What you are asked to do
Transcribe the records below in their entirety, and leave out each image.
* * *
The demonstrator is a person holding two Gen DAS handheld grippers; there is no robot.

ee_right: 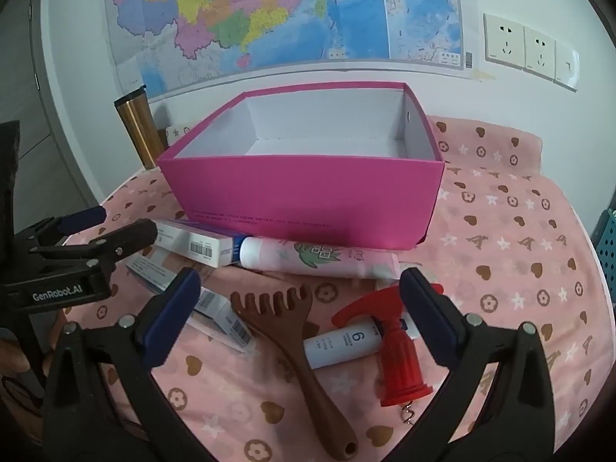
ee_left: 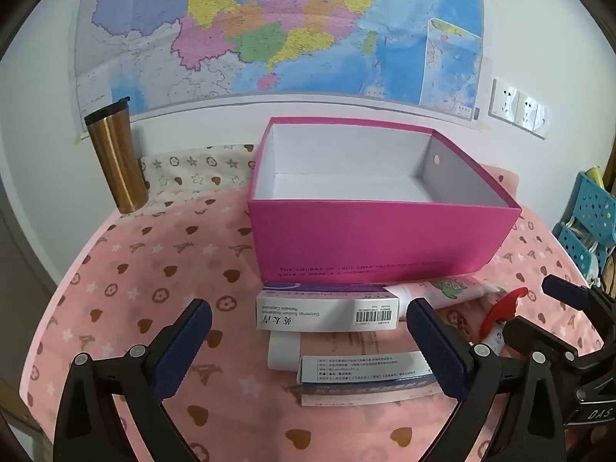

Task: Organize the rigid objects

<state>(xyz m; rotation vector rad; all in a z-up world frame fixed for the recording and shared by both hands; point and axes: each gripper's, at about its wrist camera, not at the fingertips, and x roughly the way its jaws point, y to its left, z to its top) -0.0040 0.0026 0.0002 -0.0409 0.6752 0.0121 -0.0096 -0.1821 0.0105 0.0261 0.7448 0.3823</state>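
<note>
While both claws hang spread and empty | left claw (ee_left: pixel 308 331) frames medicine carton (ee_left: pixel 327 313) touching pink box (ee_left: pixel 377 246) front | right claw (ee_right: pixel 300 304) over red corkscrew (ee_right: pixel 396 346), wooden scratcher (ee_right: pixel 296 331) | risk: crowded items snagging, corkscrew rolling off white tube (ee_right: pixel 342 344).

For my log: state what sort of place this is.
Probably a room at home: a wall map above wall sockets, a pink patterned cloth, and a pink box with toiletries and medicine cartons in front.

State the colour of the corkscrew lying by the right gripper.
Red corkscrew, seen best in the right wrist view.
</note>
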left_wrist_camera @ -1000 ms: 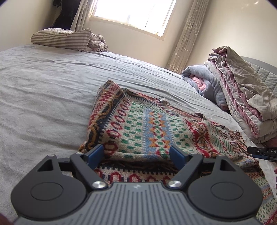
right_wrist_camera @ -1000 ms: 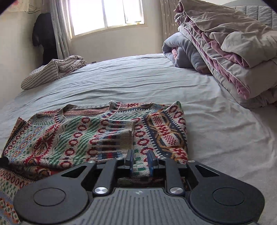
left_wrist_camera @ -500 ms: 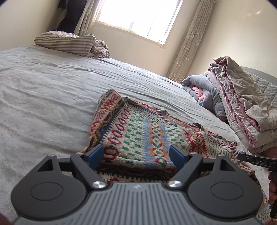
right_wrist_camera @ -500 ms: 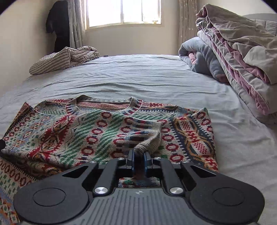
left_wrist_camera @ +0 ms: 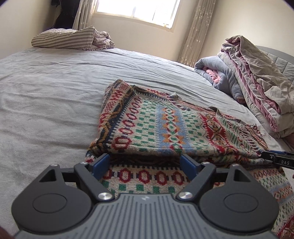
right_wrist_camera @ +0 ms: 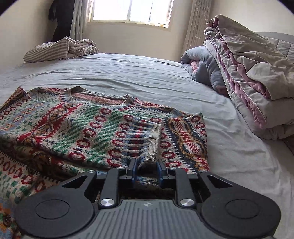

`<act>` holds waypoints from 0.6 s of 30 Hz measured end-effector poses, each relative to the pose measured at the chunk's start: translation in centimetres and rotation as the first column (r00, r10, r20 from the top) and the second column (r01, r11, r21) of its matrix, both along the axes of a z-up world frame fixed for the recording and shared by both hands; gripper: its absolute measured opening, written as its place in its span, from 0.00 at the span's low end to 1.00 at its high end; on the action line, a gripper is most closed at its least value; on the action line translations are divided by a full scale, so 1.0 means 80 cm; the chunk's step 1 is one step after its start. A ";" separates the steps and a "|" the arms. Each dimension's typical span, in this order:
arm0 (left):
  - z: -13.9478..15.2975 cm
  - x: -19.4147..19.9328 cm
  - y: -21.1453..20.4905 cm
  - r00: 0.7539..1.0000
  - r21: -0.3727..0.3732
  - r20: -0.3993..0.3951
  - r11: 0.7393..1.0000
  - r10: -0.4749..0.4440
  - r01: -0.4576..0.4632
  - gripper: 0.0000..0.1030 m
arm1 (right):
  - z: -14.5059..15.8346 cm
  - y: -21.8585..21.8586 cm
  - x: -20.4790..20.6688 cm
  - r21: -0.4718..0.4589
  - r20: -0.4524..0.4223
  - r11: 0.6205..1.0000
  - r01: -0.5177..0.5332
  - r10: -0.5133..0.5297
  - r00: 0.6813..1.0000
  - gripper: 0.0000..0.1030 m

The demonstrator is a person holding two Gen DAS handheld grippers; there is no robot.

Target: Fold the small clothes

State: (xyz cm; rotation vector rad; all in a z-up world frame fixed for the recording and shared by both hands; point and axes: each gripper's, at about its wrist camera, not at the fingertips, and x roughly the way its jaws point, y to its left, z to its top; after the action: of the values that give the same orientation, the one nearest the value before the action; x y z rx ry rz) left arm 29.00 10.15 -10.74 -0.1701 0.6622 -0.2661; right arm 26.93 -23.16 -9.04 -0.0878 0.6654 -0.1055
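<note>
Nearest you, your left gripper [left_wrist_camera: 145, 165] is hovering with its jaws spread wide, the blue pads either side of the patterned sweater [left_wrist_camera: 165, 132] and pressing on nothing; the knit's folded edge is lying just ahead of the fingertips, with another layer showing below them. Your right gripper [right_wrist_camera: 147, 168] is sitting low over the sweater's [right_wrist_camera: 95, 128] ribbed cuff [right_wrist_camera: 147, 147], which is folded in across the body. Its jaws have just been opening, and the cuff's end is lying between the pads [right_wrist_camera: 160, 170]; they are standing partly apart and I cannot tell whether they are touching the wool. The sweater is lying on the grey bedsheet [right_wrist_camera: 147, 77], neckline turned away from you. Beyond it on the right, a heap of quilts [right_wrist_camera: 257, 82] is resting beside a rolled grey blanket [right_wrist_camera: 204, 68]. Farthest off, a striped blanket [left_wrist_camera: 69, 39] is lying under the window [right_wrist_camera: 130, 11].
</note>
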 end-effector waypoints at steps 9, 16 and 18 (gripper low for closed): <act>0.034 -0.075 0.025 0.999 0.081 -0.039 0.997 0.015 -0.012 0.87 | 0.045 -0.019 -0.095 -0.003 0.021 0.999 -0.054 0.054 0.998 0.70; 0.042 -0.137 0.057 0.988 0.075 -0.156 0.997 -0.018 0.030 0.90 | 0.051 -0.048 -0.176 0.007 -0.011 0.995 -0.098 0.098 0.995 0.87; 0.040 -0.154 0.071 0.978 0.027 -0.204 0.999 -0.034 0.040 0.92 | 0.050 -0.056 -0.194 0.013 -0.026 0.994 -0.105 0.105 0.994 0.90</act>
State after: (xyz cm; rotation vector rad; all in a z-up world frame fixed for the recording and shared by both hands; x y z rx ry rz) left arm 16.71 15.87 -7.55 -0.1569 0.8726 -0.2763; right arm 11.40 -27.61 -5.04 -0.1128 0.6866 0.0011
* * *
Finished task
The demonstrator is a person holding two Gen DAS handheld grippers; there is no robot.

ee_right: 
ee_left: 

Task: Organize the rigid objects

<state>(xyz m; rotation vector rad; all in a z-up world frame fixed for the recording and shared by both hands; point and axes: each gripper's, at about its wrist camera, not at the fingertips, and x roughly the way its jaws point, y to its left, z to its top) -0.0040 0.0026 0.0002 -0.0409 0.6752 0.0121 -0.0096 -0.1821 0.0105 0.0261 0.7448 0.3823</state>
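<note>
While both claws hang spread and empty | left claw (ee_left: pixel 308 331) frames medicine carton (ee_left: pixel 327 313) touching pink box (ee_left: pixel 377 246) front | right claw (ee_right: pixel 300 304) over red corkscrew (ee_right: pixel 396 346), wooden scratcher (ee_right: pixel 296 331) | risk: crowded items snagging, corkscrew rolling off white tube (ee_right: pixel 342 344).

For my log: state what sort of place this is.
Probably a room at home: a wall map above wall sockets, a pink patterned cloth, and a pink box with toiletries and medicine cartons in front.

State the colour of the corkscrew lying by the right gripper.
Red corkscrew, seen best in the right wrist view.
</note>
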left_wrist_camera @ -1000 ms: 
right_wrist_camera @ -1000 ms: 
left_wrist_camera @ -500 ms: 
right_wrist_camera @ -500 ms: 
left_wrist_camera @ +0 ms: 
right_wrist_camera @ +0 ms: 

`<act>` holds waypoints from 0.6 s of 30 Hz measured end-effector poses, each relative to the pose measured at the chunk's start: translation in centimetres and rotation as the first column (r00, r10, r20 from the top) and the second column (r01, r11, r21) of its matrix, both along the axes of a z-up world frame fixed for the recording and shared by both hands; gripper: its absolute measured opening, written as its place in its span, from 0.00 at the span's low end to 1.00 at its high end; on the action line, a gripper is most closed at its least value; on the action line translations are divided by a full scale, so 1.0 means 80 cm; the chunk's step 1 is one step after its start. A ";" separates the steps and a "|" the arms. Each dimension's typical span, in this order:
arm0 (left):
  - z: -13.9478..15.2975 cm
  - x: -19.4147..19.9328 cm
  - y: -21.1453..20.4905 cm
  - r00: 0.7539..1.0000
  - r21: -0.3727..0.3732
  - r20: -0.3993..0.3951
  - r11: 0.7393..1.0000
  - r10: -0.4749..0.4440
  - r01: -0.4576..0.4632
  - gripper: 0.0000..0.1030 m
arm1 (right):
  - z: -14.5059..15.8346 cm
  - y: -21.8585..21.8586 cm
  - x: -20.4790..20.6688 cm
  - r21: -0.4718..0.4589
  - r20: -0.4524..0.4223
  - r11: 0.6205..1.0000
  - r01: -0.5177..0.5332
  - r10: -0.5133..0.5297
  - r00: 0.6813..1.0000
  - gripper: 0.0000..0.1030 m

The demonstrator is a person holding two Gen DAS handheld grippers; there is no robot.

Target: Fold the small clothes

State: (xyz cm; rotation vector rad; all in a z-up world frame fixed for the recording and shared by both hands; point and axes: each gripper's, at about its wrist camera, not at the fingertips, and x roughly the way its jaws point, y to its left, z to its top; after the action: of the values that give the same orientation, the one nearest the value before the action; x y z rx ry rz) left arm 29.00 10.15 -10.74 -0.1701 0.6622 -0.2661; right arm 26.93 -23.16 -9.04 -0.0878 0.6654 -0.1055
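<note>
Nearest you, your left gripper [left_wrist_camera: 145, 165] is hovering with its jaws spread wide, the blue pads either side of the patterned sweater [left_wrist_camera: 165, 132] and pressing on nothing; the knit's folded edge is lying just ahead of the fingertips, with another layer showing below them. Your right gripper [right_wrist_camera: 147, 168] is sitting low over the sweater's [right_wrist_camera: 95, 128] ribbed cuff [right_wrist_camera: 147, 147], which is folded in across the body. Its jaws have just been opening, and the cuff's end is lying between the pads [right_wrist_camera: 160, 170]; they are standing partly apart and I cannot tell whether they are touching the wool. The sweater is lying on the grey bedsheet [right_wrist_camera: 147, 77], neckline turned away from you. Beyond it on the right, a heap of quilts [right_wrist_camera: 257, 82] is resting beside a rolled grey blanket [right_wrist_camera: 204, 68]. Farthest off, a striped blanket [left_wrist_camera: 69, 39] is lying under the window [right_wrist_camera: 130, 11].
</note>
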 end-effector waypoints at steps 9, 16 and 18 (gripper low for closed): <act>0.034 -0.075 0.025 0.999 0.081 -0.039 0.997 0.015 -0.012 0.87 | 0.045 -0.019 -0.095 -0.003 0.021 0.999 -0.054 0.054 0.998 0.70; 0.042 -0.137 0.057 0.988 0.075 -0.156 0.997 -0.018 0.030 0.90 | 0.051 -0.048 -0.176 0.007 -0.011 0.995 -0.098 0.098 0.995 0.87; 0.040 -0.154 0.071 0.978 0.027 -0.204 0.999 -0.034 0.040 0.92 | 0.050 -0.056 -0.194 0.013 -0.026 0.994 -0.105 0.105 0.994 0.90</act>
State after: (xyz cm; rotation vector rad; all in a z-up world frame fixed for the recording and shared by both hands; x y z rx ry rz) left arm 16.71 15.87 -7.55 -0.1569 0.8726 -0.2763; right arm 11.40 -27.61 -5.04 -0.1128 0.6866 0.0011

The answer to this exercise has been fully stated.